Task to carry out: In the material below, find every line with "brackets" and pull it out.

Material provided:
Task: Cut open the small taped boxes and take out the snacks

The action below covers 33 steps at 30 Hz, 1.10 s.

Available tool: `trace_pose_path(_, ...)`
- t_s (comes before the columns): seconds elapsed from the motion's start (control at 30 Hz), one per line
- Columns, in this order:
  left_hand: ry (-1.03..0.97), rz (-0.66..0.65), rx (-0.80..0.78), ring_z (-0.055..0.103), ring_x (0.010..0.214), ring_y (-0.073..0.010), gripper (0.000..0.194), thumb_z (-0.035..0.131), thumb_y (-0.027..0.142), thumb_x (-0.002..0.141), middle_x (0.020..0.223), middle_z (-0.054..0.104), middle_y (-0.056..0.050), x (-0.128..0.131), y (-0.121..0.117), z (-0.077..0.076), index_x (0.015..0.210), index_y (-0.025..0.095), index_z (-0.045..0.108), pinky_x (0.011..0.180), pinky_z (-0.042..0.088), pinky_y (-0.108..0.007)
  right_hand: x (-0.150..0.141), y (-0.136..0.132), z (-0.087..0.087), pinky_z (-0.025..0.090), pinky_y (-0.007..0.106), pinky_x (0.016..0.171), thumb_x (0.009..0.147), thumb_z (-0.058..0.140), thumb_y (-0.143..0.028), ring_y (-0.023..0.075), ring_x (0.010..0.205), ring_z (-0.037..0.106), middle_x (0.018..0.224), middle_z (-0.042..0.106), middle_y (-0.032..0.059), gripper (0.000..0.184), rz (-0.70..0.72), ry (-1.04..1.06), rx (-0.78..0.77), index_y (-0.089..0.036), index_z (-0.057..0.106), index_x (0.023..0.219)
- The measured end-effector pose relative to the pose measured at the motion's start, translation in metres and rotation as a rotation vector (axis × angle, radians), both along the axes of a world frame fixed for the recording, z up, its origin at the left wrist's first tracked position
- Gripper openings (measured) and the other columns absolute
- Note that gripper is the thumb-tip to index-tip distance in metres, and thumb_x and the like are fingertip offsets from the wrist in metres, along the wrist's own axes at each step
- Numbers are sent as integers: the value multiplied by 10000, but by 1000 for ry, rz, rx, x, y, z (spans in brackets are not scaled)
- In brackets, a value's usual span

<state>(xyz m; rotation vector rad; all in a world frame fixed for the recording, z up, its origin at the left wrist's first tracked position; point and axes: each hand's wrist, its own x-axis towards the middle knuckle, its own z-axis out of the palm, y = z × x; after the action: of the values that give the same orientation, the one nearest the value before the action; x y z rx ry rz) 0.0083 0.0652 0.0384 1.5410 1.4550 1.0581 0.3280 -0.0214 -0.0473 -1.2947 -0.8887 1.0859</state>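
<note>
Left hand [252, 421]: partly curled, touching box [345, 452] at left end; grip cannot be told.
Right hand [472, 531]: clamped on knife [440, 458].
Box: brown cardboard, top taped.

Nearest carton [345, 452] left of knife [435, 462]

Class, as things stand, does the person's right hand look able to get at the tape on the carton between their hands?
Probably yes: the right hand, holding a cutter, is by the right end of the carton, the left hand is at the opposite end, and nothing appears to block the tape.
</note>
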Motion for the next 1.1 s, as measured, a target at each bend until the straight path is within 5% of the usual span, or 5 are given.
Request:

Response:
- Numbers are sent as integers: the value multiplied by 10000, but by 1000 for ry, rz, rx, x, y, z (spans in brackets are not scaled)
- In brackets, a value's usual span

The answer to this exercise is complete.